The second lap had been completed. Tensions were rising. All of the property had been bought. The last train station, Farringdon, I believe, had exchanged hands. It was time. There would be a pause before someone put their first negotiations on the table. “Ali.” My brother would start. They’d always start with me. “Ali. I’ll give you Regent Street and Oxford Street for Mayfair.” I would shake my head firmly. No way. No way was I giving up Mayfair.
“Ali, sweetheart, listen.” Dad’s turn. I would be done by that point, absolutely done. But I would squeeze my eyes shut, ball up my tiny fists and try to block out the impeccably well-argued reasons as to why I should turn Mayfair over to him. A torrent of wonderful offers, reasoning that truly could not be argued with, accompanied with kind, supportive words and sympathetic nods. All from a man who was regularly in negotiation rooms with Sir Martin Sorrell and the world’s most cut-throat auditors. Me – I couldn’t spell my own name and did not know how to use a toilet.
My brother would protest loudly, “Don’t listen to him Ali!!!” But I was under. My vocal chords were so barely grown that even my sigh of defeat was high-pitched, like helium. I’d hand over Mayfair, to (admittedly, still) a pretty reasonable exchange of a full set of reds and trains stations, and a feeling of being utterly overwhelmed, emotional and exhausted. We’d been playing for 10 minutes.

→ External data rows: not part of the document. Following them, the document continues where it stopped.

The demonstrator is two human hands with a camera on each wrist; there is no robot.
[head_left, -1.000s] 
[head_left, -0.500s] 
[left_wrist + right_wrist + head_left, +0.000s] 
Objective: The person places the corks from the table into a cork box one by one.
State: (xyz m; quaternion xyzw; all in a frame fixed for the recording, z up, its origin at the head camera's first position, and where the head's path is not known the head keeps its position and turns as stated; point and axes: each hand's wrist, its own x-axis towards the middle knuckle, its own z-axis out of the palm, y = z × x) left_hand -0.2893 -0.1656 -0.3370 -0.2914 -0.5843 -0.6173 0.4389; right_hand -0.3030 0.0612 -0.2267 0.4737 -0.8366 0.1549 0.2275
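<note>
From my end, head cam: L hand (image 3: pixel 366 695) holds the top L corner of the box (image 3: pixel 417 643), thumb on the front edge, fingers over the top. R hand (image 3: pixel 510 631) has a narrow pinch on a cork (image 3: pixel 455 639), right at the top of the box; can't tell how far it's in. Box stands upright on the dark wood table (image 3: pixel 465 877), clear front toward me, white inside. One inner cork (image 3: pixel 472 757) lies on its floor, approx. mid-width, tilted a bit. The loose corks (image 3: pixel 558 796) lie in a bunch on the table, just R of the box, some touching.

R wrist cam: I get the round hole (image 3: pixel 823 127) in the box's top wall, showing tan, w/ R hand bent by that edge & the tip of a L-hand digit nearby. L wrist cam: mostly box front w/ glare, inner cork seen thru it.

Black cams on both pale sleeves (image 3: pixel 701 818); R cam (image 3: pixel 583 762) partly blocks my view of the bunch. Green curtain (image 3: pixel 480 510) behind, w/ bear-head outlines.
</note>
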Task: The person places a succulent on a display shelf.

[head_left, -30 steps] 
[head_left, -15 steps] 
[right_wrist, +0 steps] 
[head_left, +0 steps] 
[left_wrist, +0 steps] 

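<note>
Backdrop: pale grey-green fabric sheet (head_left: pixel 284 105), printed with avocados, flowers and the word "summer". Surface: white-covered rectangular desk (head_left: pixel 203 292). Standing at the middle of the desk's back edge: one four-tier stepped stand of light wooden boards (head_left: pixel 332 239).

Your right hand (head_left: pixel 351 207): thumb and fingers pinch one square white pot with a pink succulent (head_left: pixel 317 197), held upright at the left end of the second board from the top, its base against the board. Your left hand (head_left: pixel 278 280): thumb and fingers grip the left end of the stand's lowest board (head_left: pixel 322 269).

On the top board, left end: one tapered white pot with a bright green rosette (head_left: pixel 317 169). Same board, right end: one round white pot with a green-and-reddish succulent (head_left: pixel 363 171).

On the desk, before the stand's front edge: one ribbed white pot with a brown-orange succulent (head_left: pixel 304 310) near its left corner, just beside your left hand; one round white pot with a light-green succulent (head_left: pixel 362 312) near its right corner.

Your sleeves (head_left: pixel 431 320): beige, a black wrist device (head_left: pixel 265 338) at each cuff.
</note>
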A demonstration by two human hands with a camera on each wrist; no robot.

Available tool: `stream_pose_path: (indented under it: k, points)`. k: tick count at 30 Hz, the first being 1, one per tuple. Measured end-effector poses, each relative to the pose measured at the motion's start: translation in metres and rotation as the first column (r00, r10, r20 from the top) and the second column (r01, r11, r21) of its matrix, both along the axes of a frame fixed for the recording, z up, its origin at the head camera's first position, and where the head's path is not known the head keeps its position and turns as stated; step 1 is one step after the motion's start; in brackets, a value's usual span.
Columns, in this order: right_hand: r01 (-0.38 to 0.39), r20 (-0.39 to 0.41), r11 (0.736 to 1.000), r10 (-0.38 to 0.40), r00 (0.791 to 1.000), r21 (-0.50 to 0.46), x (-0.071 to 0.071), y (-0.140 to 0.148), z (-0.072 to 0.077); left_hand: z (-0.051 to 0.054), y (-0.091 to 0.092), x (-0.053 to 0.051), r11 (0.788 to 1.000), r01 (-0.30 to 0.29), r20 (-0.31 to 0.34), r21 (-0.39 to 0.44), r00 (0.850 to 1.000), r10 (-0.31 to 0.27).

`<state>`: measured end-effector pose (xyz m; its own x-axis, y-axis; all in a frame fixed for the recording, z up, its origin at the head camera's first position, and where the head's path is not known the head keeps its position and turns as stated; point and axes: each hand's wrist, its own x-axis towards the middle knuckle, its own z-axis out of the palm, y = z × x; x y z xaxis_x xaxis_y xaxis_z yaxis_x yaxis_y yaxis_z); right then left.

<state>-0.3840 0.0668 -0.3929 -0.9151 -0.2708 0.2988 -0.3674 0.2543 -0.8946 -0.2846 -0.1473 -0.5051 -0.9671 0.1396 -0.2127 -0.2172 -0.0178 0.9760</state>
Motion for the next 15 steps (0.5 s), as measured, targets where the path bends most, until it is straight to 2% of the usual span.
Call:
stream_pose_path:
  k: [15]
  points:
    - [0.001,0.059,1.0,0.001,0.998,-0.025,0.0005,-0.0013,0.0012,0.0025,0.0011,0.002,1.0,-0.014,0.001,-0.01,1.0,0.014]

Houses and then hotels sprung up from the ground. The game would become a blur of cackles and hoots as my Scottie Dog trotted its way around the table, taking bashing after bashing from the hotels my Dad and brother had planted like minefields around the board. My bank balance dropped. Minor victories from the houses I’d scraped on the reds and oranges did little to help my situation. Around this time my Grandma would post herself close by, ready and waiting for the inevitable.
Then it would happen. There I’d be. Me and the Scottie Dog, perched on Water Works. Right on the brink of the Danger Zone. Ahead of me lay a metropolis of hotels. My brother had planted 3 each on Oxford, Regent and Bond Street. Somehow he’d managed to negotiate them away from me earlier in the game, probably in exchange for a Get Out of Jail Free card. Beyond that lay Dad’s Empire. The purple of Park Lane and Mayfair no longer visible under the four hotels that my Dad had systematically placed on each.
As I picked up the dice I mentally counted the numbers I needed to land on Community Chest or Chance. My Dad and brother would watch, probably thinking they looked solemn but the glee was there, dancing behind their eyes.
I’d shut my eyes and throw. 9. Mayfair.
Silence. Then chaos.
All at the same time my Dad would joyfully shout “Oh SWEETHEART,” my brother would guffaw with laughter, and every ounce of tension, fear and anger that had been building up in me over the last 30 minutes would erupt into an earth-shattering, rattling howl of grief and confusion. Ready and waiting, like clockwork, my Grandma would swoop over to the table, scoop me up and say “Time for your nap.”
She’d carry my wretched remains to my bunk bed, and as I drifted off to sleep I could hear them dividing up my remaining property, cackling gleefully.